WHAT IS NEEDED.
Each record needs to be transcribed word for word, though without its pictures.

*** Opening SOURCE DATA ***

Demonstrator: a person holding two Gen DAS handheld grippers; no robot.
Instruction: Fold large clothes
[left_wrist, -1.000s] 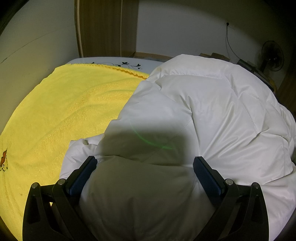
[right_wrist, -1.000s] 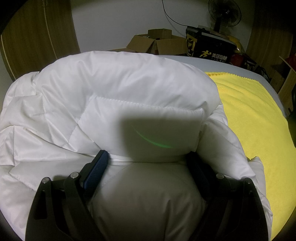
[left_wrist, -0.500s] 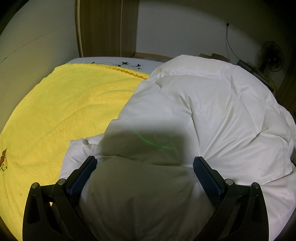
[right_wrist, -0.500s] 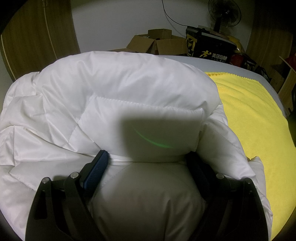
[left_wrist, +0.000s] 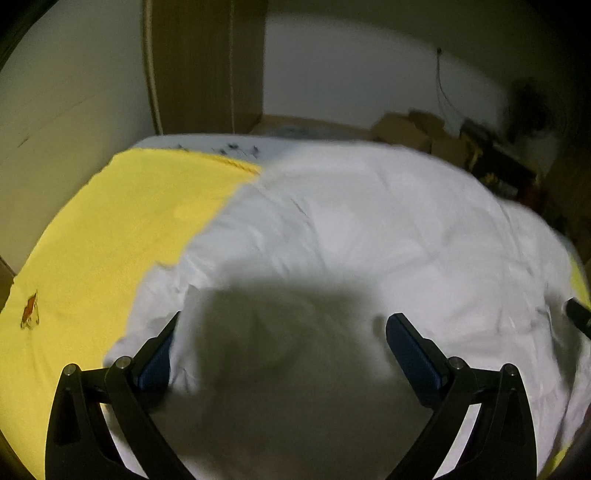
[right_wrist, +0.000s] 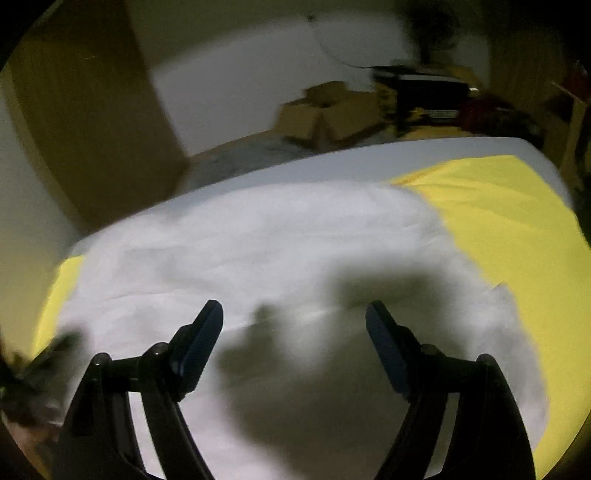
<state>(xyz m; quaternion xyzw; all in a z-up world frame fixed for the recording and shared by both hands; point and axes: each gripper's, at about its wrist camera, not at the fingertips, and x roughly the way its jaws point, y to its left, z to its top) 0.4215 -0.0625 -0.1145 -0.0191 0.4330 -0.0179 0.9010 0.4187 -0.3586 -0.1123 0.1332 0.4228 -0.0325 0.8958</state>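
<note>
The white padded garment (left_wrist: 369, 229) lies spread over the middle of the bed, on top of a yellow blanket (left_wrist: 122, 236) which shows on both sides of it. Both views are blurred, so the seams of the quilting are hard to see.

In the left wrist view, the left gripper (left_wrist: 282, 332) hangs over the near part of the garment with its jaws wide apart. The left finger (left_wrist: 159, 354) is partly hidden behind a fold of white cloth, and the right one stands free; whether the pads press on the cloth, I cannot tell.

In the right wrist view, the right gripper (right_wrist: 293, 319) is above the garment (right_wrist: 258, 236). Its jaws have just been closing a little, but they stand wide (nothing is between them, only the cloth below in shadow).

Around the bed are a bare strip of pale sheet (right_wrist: 369, 162) at the far edge, a wooden wardrobe (left_wrist: 207, 62), a white wall (left_wrist: 351, 74), and cardboard boxes (right_wrist: 325, 110) on the floor.
</note>
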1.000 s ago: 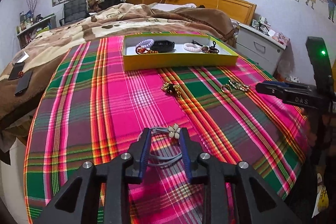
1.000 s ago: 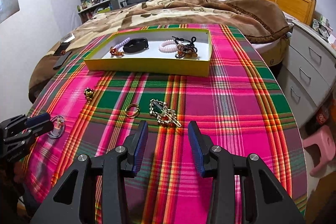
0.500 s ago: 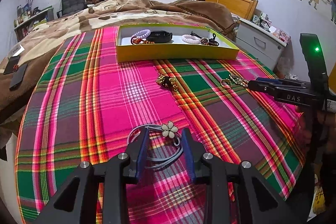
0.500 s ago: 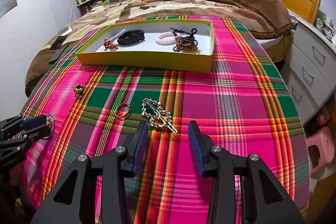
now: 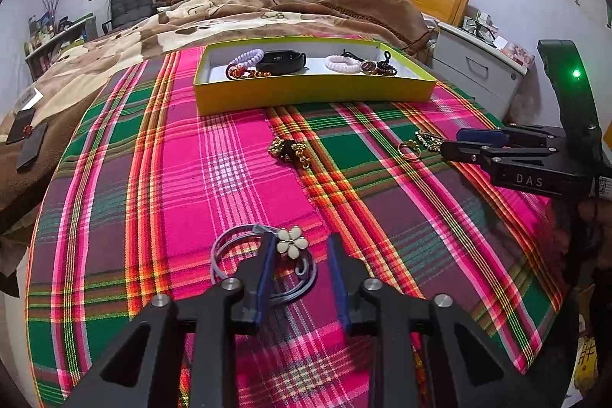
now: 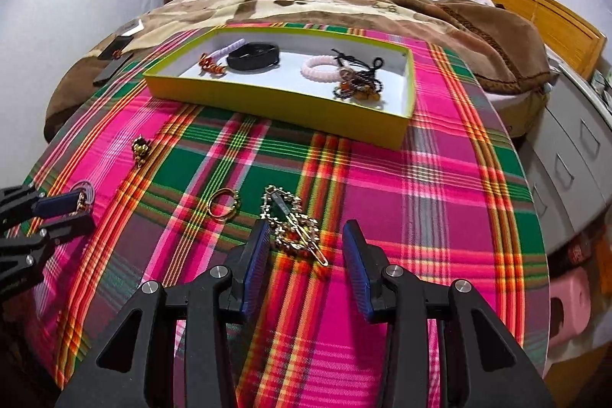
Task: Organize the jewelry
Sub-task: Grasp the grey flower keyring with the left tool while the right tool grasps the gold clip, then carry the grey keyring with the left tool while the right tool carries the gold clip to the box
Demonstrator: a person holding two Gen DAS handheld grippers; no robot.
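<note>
- Left gripper (image 5: 300,264) low over the plaid cloth (image 5: 237,178), straddling a grey hair tie with a white flower (image 5: 292,241). Jaws have just been closing; the pads do not press it yet, and the flower sits just beside the left pad with part of the loop between the jaws.
- Right gripper (image 6: 304,253) wide open around a gilt, stone-set hair clip (image 6: 292,224); nothing held. The clip lies nearer the left pad, probably lined up so that a squeeze catches its body.
- Gold ring (image 6: 222,203) lies just left of the clip; a small gold trinket (image 6: 139,148) farther left and farther off.
- Yellow tray (image 6: 275,102) at the far side already holds coil ties, a black band and beaded pieces, so loose items likely go there.
- Both grippers angle downward, suited to flat things on soft cloth.
</note>
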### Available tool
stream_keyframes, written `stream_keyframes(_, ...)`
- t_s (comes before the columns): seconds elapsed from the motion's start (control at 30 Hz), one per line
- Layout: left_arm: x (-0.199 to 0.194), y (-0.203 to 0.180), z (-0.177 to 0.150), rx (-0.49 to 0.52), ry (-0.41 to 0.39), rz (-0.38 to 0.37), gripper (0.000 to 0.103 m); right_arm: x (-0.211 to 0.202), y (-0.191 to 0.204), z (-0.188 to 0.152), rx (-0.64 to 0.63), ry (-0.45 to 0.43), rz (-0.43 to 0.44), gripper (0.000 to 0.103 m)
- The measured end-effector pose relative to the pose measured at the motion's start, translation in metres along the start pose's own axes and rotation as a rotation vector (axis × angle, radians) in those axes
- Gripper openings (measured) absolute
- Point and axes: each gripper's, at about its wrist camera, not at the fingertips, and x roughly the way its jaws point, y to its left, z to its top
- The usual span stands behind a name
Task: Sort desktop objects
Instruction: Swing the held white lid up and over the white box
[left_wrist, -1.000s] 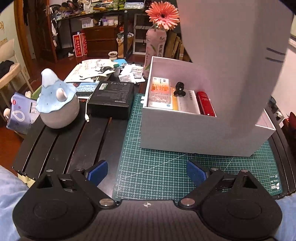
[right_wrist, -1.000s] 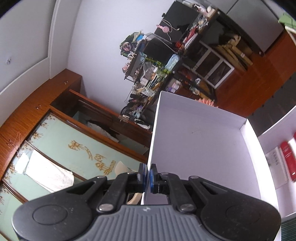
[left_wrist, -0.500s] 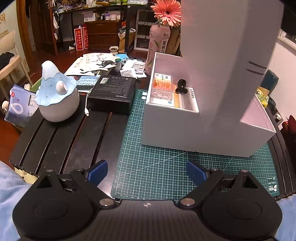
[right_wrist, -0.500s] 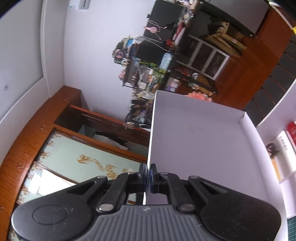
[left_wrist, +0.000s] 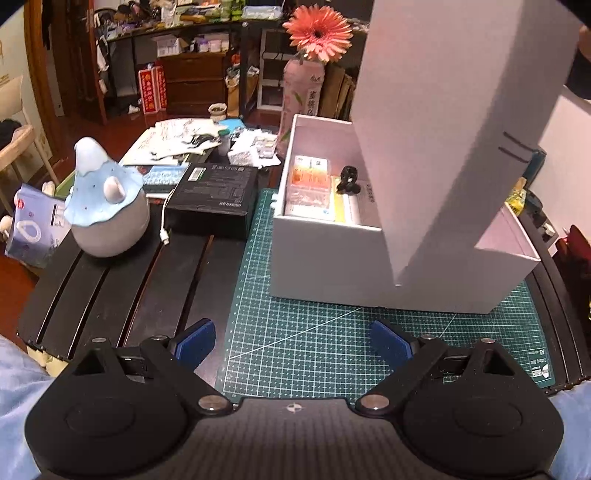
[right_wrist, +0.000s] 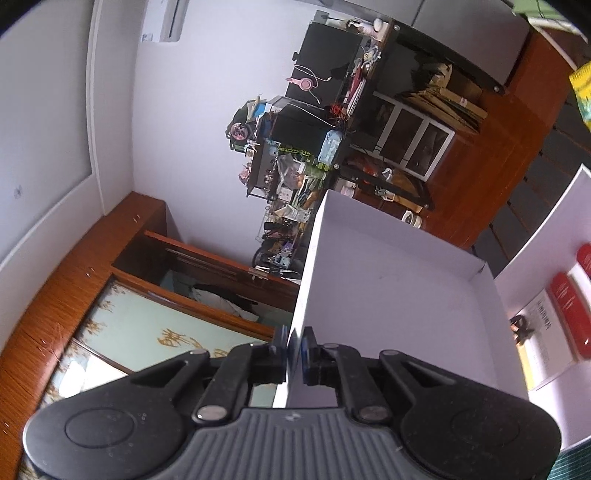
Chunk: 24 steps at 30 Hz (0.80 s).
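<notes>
Left gripper (left_wrist: 291, 338) hung low over the near edge of the green mat (left_wrist: 332, 343), jaws spread wide, nothing between them.

Beyond it, on the mat, stood the white box (left_wrist: 332, 258), open at the top. Inside: an orange packet (left_wrist: 310, 177), a black clip (left_wrist: 348, 181), and, seen from the right wrist, red tubes (right_wrist: 569, 314).

Right gripper (right_wrist: 294, 350) was pinched nearly closed on one edge wall of the lid (left_wrist: 443, 122). Right wrist view showed the lid's hollow inside (right_wrist: 388, 302) running away from the pads.

Lid hung tilted on edge above the box's right half, one corner dipping in front of the front wall.

Key relation: the box lay below and to the side of the held lid. The lid's open face was turned sideways, not down. Judged: the right hand had to roll it flat before it could seat.

Further back on the worktop (left_wrist: 110, 288): a blue-capped pot (left_wrist: 107, 206), a black carton (left_wrist: 214, 199), a flower (left_wrist: 317, 35).
</notes>
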Motion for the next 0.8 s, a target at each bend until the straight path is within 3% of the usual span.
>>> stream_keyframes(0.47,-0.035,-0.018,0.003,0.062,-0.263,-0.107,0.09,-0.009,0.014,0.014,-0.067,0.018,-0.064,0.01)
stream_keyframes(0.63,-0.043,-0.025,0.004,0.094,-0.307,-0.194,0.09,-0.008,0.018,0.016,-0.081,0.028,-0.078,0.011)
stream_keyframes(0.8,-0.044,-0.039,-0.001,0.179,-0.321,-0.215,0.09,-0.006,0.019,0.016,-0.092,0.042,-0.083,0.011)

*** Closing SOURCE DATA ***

ANSWER TO THIS PROBLEM.
Demonstrator: a person holding two Gen DAS handheld grippers; no robot.
Instruction: Fold large clothes
[left_wrist, -1.000s] 
[right_wrist, -1.000s] 
[left_wrist, -0.500s] 
[right_wrist, -0.500s] 
[left_wrist, +0.000s] 
[right_wrist, +0.000s] 
<state>(xyz m; quaternion xyzw; all in a z-up world frame fixed for the recording and shared by both hands; point and axes: each gripper's, at about its wrist camera, not at the fingertips, and x roughly the way its jaws point, y to its left, z to its top) 0.4215 -0.0625 -0.1145 -0.0191 0.4330 -0.0179 0.9010 0.4187 -0.3586 -0.1123 0.1332 0.4228 -0.0325 0.8958</state>
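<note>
The white padded garment (left_wrist: 369, 229) lies spread over the middle of the bed, on top of a yellow blanket (left_wrist: 122, 236) which shows on both sides of it. Both views are blurred, so the seams of the quilting are hard to see.

In the left wrist view, the left gripper (left_wrist: 282, 332) hangs over the near part of the garment with its jaws wide apart. The left finger (left_wrist: 159, 354) is partly hidden behind a fold of white cloth, and the right one stands free; whether the pads press on the cloth, I cannot tell.

In the right wrist view, the right gripper (right_wrist: 293, 319) is above the garment (right_wrist: 258, 236). Its jaws have just been closing a little, but they stand wide (nothing is between them, only the cloth below in shadow).

Around the bed are a bare strip of pale sheet (right_wrist: 369, 162) at the far edge, a wooden wardrobe (left_wrist: 207, 62), a white wall (left_wrist: 351, 74), and cardboard boxes (right_wrist: 325, 110) on the floor.
</note>
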1.000 s ago: 
1.000 s ago: 
0.500 s ago: 
0.500 s ago: 
now: 
now: 
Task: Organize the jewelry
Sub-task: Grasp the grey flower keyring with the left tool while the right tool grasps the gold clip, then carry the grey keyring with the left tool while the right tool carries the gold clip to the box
Demonstrator: a person holding two Gen DAS handheld grippers; no robot.
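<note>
- Left gripper (image 5: 300,264) low over the plaid cloth (image 5: 237,178), straddling a grey hair tie with a white flower (image 5: 292,241). Jaws have just been closing; the pads do not press it yet, and the flower sits just beside the left pad with part of the loop between the jaws.
- Right gripper (image 6: 304,253) wide open around a gilt, stone-set hair clip (image 6: 292,224); nothing held. The clip lies nearer the left pad, probably lined up so that a squeeze catches its body.
- Gold ring (image 6: 222,203) lies just left of the clip; a small gold trinket (image 6: 139,148) farther left and farther off.
- Yellow tray (image 6: 275,102) at the far side already holds coil ties, a black band and beaded pieces, so loose items likely go there.
- Both grippers angle downward, suited to flat things on soft cloth.
</note>
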### Available tool
stream_keyframes, written `stream_keyframes(_, ...)`
- t_s (comes before the columns): seconds elapsed from the motion's start (control at 30 Hz), one per line
- Layout: left_arm: x (-0.199 to 0.194), y (-0.203 to 0.180), z (-0.177 to 0.150), rx (-0.49 to 0.52), ry (-0.41 to 0.39), rz (-0.38 to 0.37), gripper (0.000 to 0.103 m); right_arm: x (-0.211 to 0.202), y (-0.191 to 0.204), z (-0.188 to 0.152), rx (-0.64 to 0.63), ry (-0.45 to 0.43), rz (-0.43 to 0.44), gripper (0.000 to 0.103 m)
- The measured end-effector pose relative to the pose measured at the motion's start, translation in metres along the start pose's own axes and rotation as a rotation vector (axis × angle, radians) in those axes
- Gripper openings (measured) absolute
- Point and axes: each gripper's, at about its wrist camera, not at the fingertips, and x roughly the way its jaws point, y to its left, z to its top
- The usual span stands behind a name
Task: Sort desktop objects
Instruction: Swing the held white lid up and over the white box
[left_wrist, -1.000s] 
[right_wrist, -1.000s] 
[left_wrist, -0.500s] 
[right_wrist, -0.500s] 
[left_wrist, +0.000s] 
[right_wrist, +0.000s] 
Chunk: 24 steps at 30 Hz (0.80 s).
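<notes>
Left gripper (left_wrist: 291, 338) hung low over the near edge of the green mat (left_wrist: 332, 343), jaws spread wide, nothing between them.

Beyond it, on the mat, stood the white box (left_wrist: 332, 258), open at the top. Inside: an orange packet (left_wrist: 310, 177), a black clip (left_wrist: 348, 181), and, seen from the right wrist, red tubes (right_wrist: 569, 314).

Right gripper (right_wrist: 294, 350) was pinched nearly closed on one edge wall of the lid (left_wrist: 443, 122). Right wrist view showed the lid's hollow inside (right_wrist: 388, 302) running away from the pads.

Lid hung tilted on edge above the box's right half, one corner dipping in front of the front wall.

Key relation: the box lay below and to the side of the held lid. The lid's open face was turned sideways, not down. Judged: the right hand had to roll it flat before it could seat.

Further back on the worktop (left_wrist: 110, 288): a blue-capped pot (left_wrist: 107, 206), a black carton (left_wrist: 214, 199), a flower (left_wrist: 317, 35).
</notes>
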Motion for the next 0.8 s, a target at each bend until the straight path is within 3% of the usual span.
>>> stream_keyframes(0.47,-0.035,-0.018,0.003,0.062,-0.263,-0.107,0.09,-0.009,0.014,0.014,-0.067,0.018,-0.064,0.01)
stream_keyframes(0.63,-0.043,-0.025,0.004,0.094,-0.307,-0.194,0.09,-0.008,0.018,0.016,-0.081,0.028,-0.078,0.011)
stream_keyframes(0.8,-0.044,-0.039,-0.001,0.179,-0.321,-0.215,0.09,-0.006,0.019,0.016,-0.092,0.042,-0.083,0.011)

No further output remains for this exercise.